- _WORK TASK_
Using the records below, give again exactly the lines from the line that contains "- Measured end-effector" through the line that contains "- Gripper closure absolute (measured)", both ends included, and only those.

[Collected data entries]
----
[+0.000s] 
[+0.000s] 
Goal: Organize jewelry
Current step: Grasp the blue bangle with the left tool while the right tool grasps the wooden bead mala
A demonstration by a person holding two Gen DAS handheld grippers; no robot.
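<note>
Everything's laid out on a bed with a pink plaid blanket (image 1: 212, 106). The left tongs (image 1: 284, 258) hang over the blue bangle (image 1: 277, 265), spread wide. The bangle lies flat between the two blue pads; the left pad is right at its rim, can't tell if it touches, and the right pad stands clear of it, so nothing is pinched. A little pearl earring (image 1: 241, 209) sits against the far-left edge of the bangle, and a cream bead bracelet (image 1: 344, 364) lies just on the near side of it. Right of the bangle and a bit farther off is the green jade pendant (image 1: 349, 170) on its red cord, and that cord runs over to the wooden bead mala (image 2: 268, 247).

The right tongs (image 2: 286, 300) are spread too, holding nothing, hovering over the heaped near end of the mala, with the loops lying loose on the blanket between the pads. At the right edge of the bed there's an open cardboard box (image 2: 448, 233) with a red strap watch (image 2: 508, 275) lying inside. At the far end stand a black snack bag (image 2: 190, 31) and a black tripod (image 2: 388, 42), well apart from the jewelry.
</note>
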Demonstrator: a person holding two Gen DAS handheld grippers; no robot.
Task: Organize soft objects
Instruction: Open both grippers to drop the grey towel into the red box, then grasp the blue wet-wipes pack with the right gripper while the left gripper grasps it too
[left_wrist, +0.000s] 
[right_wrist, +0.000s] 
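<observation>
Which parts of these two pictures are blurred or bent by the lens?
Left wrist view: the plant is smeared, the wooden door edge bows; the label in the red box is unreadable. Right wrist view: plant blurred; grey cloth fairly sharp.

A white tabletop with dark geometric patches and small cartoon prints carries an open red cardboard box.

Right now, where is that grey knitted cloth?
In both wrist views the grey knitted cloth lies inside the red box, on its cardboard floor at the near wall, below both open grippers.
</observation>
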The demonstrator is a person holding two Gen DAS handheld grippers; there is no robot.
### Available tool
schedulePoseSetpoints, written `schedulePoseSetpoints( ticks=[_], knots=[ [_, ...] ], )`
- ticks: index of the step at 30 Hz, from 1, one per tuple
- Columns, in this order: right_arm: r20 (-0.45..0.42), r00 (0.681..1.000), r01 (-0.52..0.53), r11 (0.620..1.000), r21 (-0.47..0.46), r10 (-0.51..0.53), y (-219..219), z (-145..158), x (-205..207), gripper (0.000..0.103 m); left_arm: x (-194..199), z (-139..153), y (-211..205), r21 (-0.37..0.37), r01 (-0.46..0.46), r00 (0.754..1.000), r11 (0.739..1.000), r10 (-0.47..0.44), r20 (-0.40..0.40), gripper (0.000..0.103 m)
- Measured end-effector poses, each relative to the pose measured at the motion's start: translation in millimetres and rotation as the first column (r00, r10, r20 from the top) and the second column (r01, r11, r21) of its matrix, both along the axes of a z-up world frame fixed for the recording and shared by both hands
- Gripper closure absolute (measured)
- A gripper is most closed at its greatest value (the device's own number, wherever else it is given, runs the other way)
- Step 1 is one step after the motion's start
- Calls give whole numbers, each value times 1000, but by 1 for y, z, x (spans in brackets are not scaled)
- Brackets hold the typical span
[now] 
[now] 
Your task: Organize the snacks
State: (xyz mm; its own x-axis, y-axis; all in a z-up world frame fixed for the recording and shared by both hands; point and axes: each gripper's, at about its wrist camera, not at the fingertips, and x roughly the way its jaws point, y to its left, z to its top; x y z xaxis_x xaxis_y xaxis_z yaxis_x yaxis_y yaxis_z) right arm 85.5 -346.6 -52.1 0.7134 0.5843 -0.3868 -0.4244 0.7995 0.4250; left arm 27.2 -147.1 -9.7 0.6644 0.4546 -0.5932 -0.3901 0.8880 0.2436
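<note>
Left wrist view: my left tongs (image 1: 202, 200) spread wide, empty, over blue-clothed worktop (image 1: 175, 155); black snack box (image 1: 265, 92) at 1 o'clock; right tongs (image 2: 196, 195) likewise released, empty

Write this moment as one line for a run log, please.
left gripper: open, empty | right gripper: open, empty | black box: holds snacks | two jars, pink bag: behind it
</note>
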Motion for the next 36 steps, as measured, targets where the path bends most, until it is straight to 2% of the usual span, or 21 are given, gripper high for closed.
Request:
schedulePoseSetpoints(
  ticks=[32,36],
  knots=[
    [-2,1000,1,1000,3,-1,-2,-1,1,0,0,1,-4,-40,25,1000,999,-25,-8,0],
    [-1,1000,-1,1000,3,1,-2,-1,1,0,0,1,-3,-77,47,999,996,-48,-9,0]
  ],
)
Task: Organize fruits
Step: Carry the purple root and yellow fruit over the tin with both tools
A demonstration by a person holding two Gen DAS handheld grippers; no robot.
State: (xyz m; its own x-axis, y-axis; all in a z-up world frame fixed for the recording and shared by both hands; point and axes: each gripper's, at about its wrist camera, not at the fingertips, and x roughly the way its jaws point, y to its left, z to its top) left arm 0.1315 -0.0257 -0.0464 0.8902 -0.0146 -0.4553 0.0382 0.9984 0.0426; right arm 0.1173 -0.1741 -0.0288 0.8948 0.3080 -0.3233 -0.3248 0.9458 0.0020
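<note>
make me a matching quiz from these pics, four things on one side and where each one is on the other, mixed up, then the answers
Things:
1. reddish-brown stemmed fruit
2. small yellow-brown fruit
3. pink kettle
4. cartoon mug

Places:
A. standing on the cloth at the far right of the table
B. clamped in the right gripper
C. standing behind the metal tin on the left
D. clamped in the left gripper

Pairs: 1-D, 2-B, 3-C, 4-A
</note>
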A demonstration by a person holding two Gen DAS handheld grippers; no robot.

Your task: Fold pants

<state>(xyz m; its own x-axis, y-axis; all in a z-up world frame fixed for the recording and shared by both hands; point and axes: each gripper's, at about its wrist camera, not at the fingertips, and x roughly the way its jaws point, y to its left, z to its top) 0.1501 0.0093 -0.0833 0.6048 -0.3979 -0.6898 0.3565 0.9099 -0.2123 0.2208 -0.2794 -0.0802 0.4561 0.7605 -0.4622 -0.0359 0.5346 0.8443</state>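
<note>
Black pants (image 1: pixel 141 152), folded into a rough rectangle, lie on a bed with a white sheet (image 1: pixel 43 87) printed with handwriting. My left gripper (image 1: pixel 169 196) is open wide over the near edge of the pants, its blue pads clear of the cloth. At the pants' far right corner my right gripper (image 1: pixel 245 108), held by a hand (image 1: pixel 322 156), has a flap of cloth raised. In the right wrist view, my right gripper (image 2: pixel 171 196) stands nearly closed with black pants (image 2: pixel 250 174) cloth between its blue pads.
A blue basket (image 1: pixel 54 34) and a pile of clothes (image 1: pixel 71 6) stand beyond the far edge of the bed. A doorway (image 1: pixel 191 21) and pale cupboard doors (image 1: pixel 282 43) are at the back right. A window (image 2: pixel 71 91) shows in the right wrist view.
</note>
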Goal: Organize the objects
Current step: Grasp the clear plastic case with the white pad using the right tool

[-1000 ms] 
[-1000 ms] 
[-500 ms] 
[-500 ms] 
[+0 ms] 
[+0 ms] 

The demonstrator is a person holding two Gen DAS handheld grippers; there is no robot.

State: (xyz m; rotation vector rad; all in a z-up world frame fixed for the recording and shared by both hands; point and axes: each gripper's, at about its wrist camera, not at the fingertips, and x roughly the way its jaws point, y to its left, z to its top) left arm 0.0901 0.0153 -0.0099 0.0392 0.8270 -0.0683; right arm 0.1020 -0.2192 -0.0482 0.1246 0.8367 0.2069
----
- _ANSWER TO THIS PROBLEM_
- Measured end-effector poses, each relative to the pose measured at the motion's start: translation in millimetres and rotation as the first column (r00, r10, r20 from the top) and the second column (r01, r11, r21) of its matrix, both along the axes of a z-up world frame fixed for the recording and shared by both hands
- Gripper closure absolute (measured)

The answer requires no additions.